**Activity**
Each line below is to be set down again exactly.

**Given data**
+---+
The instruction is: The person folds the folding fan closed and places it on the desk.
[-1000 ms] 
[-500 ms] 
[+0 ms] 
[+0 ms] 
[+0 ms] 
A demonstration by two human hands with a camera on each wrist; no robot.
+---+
**Reply**
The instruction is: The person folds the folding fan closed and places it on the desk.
[-1000 ms] 
[-500 ms] 
[+0 ms] 
[+0 ms] 
[+0 ms] 
A demonstration by two human hands with a camera on each wrist; no robot.

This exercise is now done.